Так что забыть про ряженку и витаминчики для мамы Татьяна никак не могла, как не могла не вспоминать командировочного архитектора.
«Как уж там его зовут? Александр Михайлович. У меня отчество тоже Александровна, значит, есть у нас с ним что-то общее», – сделала странный вывод Татьяна.
В квартиру она зашла нагруженная пакетами из продуктового, измотанная маршруткой и магазином. Жара всегда давалась ей нелегко.
– Я дома, – крикнула Татьяна, сбрасывая ненавистные босоножки, ремешки которых впивались ей всю дорогу в лодыжки. Она выдохнула и пошевелила пальцами, когда голые ступни коснулись прохладного пола. Босая прошлепала на кухню разгружать пакеты.
– Куда без тапочек? Иди, надень, застудишься, – привычно проворчала мать, по касательной целуя дочку в висок.
– Ноги болят, потом, – как всегда уклончиво ответила Таня, хотя ей совершенно не хотелось в такую жару обуваться.
– Вот вечно у тебя «потом». Что купила? – заглядывая в пакет, поинтересовалась Елена Степановна.
– Ничего особенного, курицу, масла немного сливочного.
– Ты же знаешь, мне нельзя масло, там холестерин.
– Что-то захотелось масла.
– Тебе тоже нельзя, там холестерин, – упрямо поджала губы мать.
– Мама, ну чего ты, я совсем немножко, – дружелюбно и виновато прошептала Татьяна.
– Вечно ты неизвестно на что деньги тратишь.
Татьяна продолжала выгружать покупки. На столе появился небольшой кусочек сыра.
– Что за сыр такой?
– Масдаам, – опять виновато проговорила дочь и даже попыталась быстрее убрать его с глаз долой, накрыв упаковкой макарон.
– Таня, зачем? Это дорого. Надо покупать российский или в крайнем случае голландский. Ты что, миллионерша со своей зарплатой лаборантки?
– Мама, но я сама заработала, от 150 граммов приличного сыра в месяц ничего не случится. И вообще, хватит контролировать, куда я трачу заработанные деньги. В прошлом месяце ты меня съела за то, что я себе помаду на распродаже купила, теперь вот сыр. Сколько можно?
– Кто тебя научит, если не мать, как жить нужно, – недовольно фыркнула Елена Степановна и гордо вышла из кухни.
– Мама, постой, не обижайся, – кинулась за ней дочь, – я тебе свежую ряженку купила, как ты просила.
– Мне ряженку, а себе – сыр, неблагодарная ты, – кинула через плечо пенсионерка.
Таня печально вздохнула: она привыкла к таким диалогам и, наученная горьким опытом, знала, что лучше во время замолчать, тогда ссора сходит на нет, и уже утром они общаются так, как будто вечером никаких упреков не было. Ну а сейчас следовало успокоиться, спрятать покупки в холодильник и пойти умыться. Мама накроет ужин, и они поедят в молчании, зато вместе. Обе не могли друг без друга, но и вместе им было душно.

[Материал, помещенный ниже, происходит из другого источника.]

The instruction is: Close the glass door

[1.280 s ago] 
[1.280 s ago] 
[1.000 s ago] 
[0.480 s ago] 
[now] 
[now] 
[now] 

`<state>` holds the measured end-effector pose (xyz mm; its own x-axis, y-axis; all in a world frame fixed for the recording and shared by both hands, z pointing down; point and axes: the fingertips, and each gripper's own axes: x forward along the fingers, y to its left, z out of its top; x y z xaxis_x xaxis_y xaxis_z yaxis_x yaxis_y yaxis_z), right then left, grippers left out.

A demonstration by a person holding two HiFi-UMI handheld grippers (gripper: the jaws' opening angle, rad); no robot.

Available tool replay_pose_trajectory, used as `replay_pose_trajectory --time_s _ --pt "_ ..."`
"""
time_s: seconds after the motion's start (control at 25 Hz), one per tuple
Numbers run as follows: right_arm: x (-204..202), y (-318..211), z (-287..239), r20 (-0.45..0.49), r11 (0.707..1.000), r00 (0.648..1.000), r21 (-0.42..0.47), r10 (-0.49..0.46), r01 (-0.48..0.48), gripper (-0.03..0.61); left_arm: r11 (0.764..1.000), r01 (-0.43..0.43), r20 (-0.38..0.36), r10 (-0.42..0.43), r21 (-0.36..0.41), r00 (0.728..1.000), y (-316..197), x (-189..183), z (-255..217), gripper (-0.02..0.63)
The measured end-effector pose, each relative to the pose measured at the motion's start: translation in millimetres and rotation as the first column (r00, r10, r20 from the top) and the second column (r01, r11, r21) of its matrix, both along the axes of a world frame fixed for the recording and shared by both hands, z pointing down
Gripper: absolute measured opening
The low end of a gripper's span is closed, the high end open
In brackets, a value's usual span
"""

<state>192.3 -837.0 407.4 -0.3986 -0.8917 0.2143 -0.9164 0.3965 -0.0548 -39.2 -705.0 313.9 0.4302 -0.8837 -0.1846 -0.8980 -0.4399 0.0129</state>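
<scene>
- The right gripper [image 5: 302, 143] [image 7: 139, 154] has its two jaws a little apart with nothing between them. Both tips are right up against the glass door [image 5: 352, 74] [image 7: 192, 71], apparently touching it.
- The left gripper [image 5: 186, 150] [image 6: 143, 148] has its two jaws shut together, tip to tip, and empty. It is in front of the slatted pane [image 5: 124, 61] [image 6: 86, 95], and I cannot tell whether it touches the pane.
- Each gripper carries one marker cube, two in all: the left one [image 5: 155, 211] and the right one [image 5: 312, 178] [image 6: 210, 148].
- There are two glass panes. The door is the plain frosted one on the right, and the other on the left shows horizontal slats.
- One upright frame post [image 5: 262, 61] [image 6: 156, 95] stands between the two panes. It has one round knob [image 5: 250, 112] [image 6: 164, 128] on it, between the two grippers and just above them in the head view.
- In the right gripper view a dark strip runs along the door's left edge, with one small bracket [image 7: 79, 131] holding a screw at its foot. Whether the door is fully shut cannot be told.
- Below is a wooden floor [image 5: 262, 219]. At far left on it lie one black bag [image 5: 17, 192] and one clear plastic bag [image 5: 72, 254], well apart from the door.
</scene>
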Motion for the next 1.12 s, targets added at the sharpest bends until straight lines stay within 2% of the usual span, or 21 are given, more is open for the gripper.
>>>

Так произошло и на этот раз. Татьяна пришла на кухню через полчаса в халате и тапочках (ради мамы). На столе уже стояли тарелки, и даже был нарезан этот самый злополучный масдаам (ради дочери). Они сели друг напротив друга и начали молча есть гречку. Но сегодня провести ужин в безопасном молчании что-то не удавалось.
– Мама, прости меня, пожалуйста, я больше не буду, – 35-летняя Татьяна говорила так, словно ходила в первый класс.
– Что не будешь? – наставительно произнесла Елена Степановна.
– Не буду тратить деньги на всякую ненужную ерунду.
Мать сделала паузу, а потом веско произнесла, взмахнув ложкой, словно дирижируя ссорой:
– Я прощаю тебя.
Дочь с облегчением, как в детстве, вздохнула. Одна мысль не давала ей покоя. Татьяна привыкла делиться с матерью всем, что случалось с ней за день. Язык чесался рассказать о командировочном архитекторе, который пришел в лабораторию. Она уже пару раз даже набирала воздуха в легкие, но слова застревали в горле.